Addressing with IBM mainframe processors
The ancestor of today z/Architecture (IBM mainframe) processors indeed were only offering the base-offset addressing. You had to load a base address into a register, and then specified this base register plus a 12-bit offset, i.e. 0 to 4095 bytes to address some storage.
Addressing with S390/Architecture processors
The assembler offers the USING
instruction to help you with this. You specify a label in your program and a register, that will hold the address of that labeled instruction at runtime. The assembler will then calculate the offset for you.
Example
...
LA R5,SUB01
BALR R4,R5
...
SUB01 DS 0H
USING SUB01,R5
...
B SUB01A
...
SUB01A DS 0H
Explanation:
Some way down your program you need to call subroutine SUB01
. You load its address into register 5 (R5
), then branch while saving the return address into register 4 (R4
). This is what the instructions LA R5,SUB01
and BALR R4,R5
do.
In your subroutine, you tell the assembler that R5
is pointing to the address SUB01
with the USING SUB01,R5
. The assembler uses this information to build the branch instruction B SUB01A
. It calculates the offset from SUB01
to SUB01A
.
If the code starting at SUB01
is longer than 4096 bytes, the maximum offset, you need a second, third, fourth, etc register, which point to the next 4k segment, each.

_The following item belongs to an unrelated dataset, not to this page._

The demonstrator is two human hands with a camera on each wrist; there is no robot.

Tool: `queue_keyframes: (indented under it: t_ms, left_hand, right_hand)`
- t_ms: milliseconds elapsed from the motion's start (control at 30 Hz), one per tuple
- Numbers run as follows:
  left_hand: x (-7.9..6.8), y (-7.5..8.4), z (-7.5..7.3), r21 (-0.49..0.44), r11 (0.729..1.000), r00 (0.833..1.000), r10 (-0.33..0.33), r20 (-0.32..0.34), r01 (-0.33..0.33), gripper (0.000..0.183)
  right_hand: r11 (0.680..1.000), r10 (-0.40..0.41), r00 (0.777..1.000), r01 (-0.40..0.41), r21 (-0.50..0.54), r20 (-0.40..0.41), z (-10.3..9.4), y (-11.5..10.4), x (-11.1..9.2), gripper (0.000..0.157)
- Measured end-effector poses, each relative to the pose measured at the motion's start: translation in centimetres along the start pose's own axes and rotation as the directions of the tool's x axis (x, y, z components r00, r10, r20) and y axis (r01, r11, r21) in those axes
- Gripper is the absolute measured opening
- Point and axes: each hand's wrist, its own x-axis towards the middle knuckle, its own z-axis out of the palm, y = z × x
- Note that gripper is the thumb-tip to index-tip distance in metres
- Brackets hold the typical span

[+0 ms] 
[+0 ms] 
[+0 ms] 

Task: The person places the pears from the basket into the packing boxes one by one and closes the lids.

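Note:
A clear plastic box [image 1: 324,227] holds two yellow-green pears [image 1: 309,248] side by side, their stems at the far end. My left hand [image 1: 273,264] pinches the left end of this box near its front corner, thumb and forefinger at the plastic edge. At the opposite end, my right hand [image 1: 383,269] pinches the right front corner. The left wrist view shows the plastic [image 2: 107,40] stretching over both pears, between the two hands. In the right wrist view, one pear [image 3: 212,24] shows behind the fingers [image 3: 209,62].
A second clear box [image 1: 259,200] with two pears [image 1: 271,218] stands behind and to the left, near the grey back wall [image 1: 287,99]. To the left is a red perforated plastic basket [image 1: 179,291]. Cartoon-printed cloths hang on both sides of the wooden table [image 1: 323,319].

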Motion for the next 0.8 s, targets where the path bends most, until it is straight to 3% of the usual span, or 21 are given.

Assuming the code is 10k long, you need three registers. The code might look like this:
...
LA R5,SUB01
BALR R4,R5
...
SUB01 DS 0H
LA R6,4095(,R5)
LA R6,1(,R6)
LA R7,4095(,R6)
LA R7,1(,R7)
USING SUB01,R5,R6,R7
...
B SUB01A
...
SUB01A DS 0H
Explanation:
Upon entry to SUB01
you know that R5
point to that label. You need to load R6
with R5 + 4096
, and R7
with R5 + 8192
. There are different ways to achieve this. I'm showing the one using the load address LA
instruction, which has a maximum offset of 4095 (architecture restriction).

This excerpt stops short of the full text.